The answer must be the full listing, retyped exactly.

**DATA:**
↓

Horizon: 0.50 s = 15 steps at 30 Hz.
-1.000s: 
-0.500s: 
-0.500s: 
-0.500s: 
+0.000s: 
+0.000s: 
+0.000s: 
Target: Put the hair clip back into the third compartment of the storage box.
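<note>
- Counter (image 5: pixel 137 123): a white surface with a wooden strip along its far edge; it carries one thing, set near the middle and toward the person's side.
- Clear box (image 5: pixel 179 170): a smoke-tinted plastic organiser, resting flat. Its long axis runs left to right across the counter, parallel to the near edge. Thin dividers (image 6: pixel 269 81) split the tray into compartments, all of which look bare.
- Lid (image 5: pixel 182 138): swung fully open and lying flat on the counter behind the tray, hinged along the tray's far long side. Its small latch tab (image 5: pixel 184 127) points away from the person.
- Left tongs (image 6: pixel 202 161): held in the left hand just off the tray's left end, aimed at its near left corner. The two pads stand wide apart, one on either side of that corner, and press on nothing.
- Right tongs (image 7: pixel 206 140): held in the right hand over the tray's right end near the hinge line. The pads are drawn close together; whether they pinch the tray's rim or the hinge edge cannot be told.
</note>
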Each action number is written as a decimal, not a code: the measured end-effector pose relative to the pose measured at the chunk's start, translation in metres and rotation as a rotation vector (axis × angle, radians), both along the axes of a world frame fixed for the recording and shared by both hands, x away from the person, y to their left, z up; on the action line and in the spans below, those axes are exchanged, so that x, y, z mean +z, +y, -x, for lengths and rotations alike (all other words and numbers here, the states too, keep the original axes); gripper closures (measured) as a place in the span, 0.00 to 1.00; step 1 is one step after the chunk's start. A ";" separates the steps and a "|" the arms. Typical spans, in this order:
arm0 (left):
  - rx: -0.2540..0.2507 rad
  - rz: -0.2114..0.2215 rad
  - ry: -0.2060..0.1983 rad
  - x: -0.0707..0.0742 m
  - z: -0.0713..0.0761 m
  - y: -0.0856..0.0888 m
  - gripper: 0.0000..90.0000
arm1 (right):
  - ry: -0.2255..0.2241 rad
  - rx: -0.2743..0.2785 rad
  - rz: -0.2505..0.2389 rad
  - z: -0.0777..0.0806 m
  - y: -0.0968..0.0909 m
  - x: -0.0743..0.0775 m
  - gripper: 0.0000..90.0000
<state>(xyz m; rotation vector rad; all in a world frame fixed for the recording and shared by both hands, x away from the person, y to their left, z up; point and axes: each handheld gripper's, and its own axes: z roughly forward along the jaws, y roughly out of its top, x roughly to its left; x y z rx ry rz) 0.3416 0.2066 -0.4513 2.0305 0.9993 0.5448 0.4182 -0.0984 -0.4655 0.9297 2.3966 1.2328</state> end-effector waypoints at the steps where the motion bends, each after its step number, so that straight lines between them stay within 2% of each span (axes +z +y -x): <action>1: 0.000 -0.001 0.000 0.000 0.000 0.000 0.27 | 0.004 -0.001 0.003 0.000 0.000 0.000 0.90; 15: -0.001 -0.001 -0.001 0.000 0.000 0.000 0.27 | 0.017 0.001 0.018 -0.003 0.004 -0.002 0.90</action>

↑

**OUTPUT FOR THIS TASK:**
Horizon: 0.50 s = 15 steps at 30 Hz.
-1.000s: 
-0.500s: 
-0.500s: 
-0.500s: 
+0.000s: 
+0.000s: 
+0.000s: 
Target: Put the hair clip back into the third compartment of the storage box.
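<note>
- Counter (image 5: pixel 137 123): a white surface with a wooden strip along its far edge; it carries one thing, set near the middle and toward the person's side.
- Clear box (image 5: pixel 179 170): a smoke-tinted plastic organiser, resting flat. Its long axis runs left to right across the counter, parallel to the near edge. Thin dividers (image 6: pixel 269 81) split the tray into compartments, all of which look bare.
- Lid (image 5: pixel 182 138): swung fully open and lying flat on the counter behind the tray, hinged along the tray's far long side. Its small latch tab (image 5: pixel 184 127) points away from the person.
- Left tongs (image 6: pixel 202 161): held in the left hand just off the tray's left end, aimed at its near left corner. The two pads stand wide apart, one on either side of that corner, and press on nothing.
- Right tongs (image 7: pixel 206 140): held in the right hand over the tray's right end near the hinge line. The pads are drawn close together; whether they pinch the tray's rim or the hinge edge cannot be told.
</note>
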Each action number is written as a decimal, not a code: the measured end-effector pose relative to the pose measured at the chunk's start, translation in metres and rotation as a rotation vector (axis × angle, radians), both along the axes of a world frame fixed for the recording and shared by both hands, x away from the person, y to their left, z up; on the action line and in the spans below, those axes are exchanged, so that x, y, z mean +z, +y, -x, for lengths and rotations alike (all other words and numbers here, the states too, keep the original axes); gripper closures (measured) as a place in the span, 0.00 to 1.00; step 1 is one step after the chunk's start. A ";" separates the steps and a "|" the arms. Typical spans, in this order:
arm0 (left):
  - rx: -0.2540..0.2507 rad
  - rz: -0.2114..0.2215 rad
  - ry: -0.2060..0.1983 rad
  - x: -0.0707..0.0742 m
  - z: -0.0713..0.0761 m
  - y: -0.0856..0.0888 m
  - gripper: 0.0000..90.0000
arm1 (right):
  - ry: -0.2255..0.2241 rad
  - rx: -0.2743..0.2785 rad
  - rz: -0.2505..0.2389 rad
  - z: -0.0777..0.0806 m
  - y: -0.0968..0.0909 m
  - x: -0.0743..0.0775 m
  - gripper: 0.0000..90.0000
<state>(xyz m; rotation vector rad; all in a world frame fixed for the recording and shared by both hands, x away from the person, y to their left, z up; point and axes: each handheld gripper's, and its own axes: z roughly forward along the jaws, y roughly out of its top, x roughly to its left; x y z rx ry rz) 0.3416 0.2066 -0.4513 2.0305 0.9993 0.5448 0.4182 -0.0984 -0.4655 0.9297 2.3966 1.2328</state> end-effector waypoints at the steps where the motion bends, each after its step number, so that straight lines between them stay within 2% of each span (axes +z +y -x): <action>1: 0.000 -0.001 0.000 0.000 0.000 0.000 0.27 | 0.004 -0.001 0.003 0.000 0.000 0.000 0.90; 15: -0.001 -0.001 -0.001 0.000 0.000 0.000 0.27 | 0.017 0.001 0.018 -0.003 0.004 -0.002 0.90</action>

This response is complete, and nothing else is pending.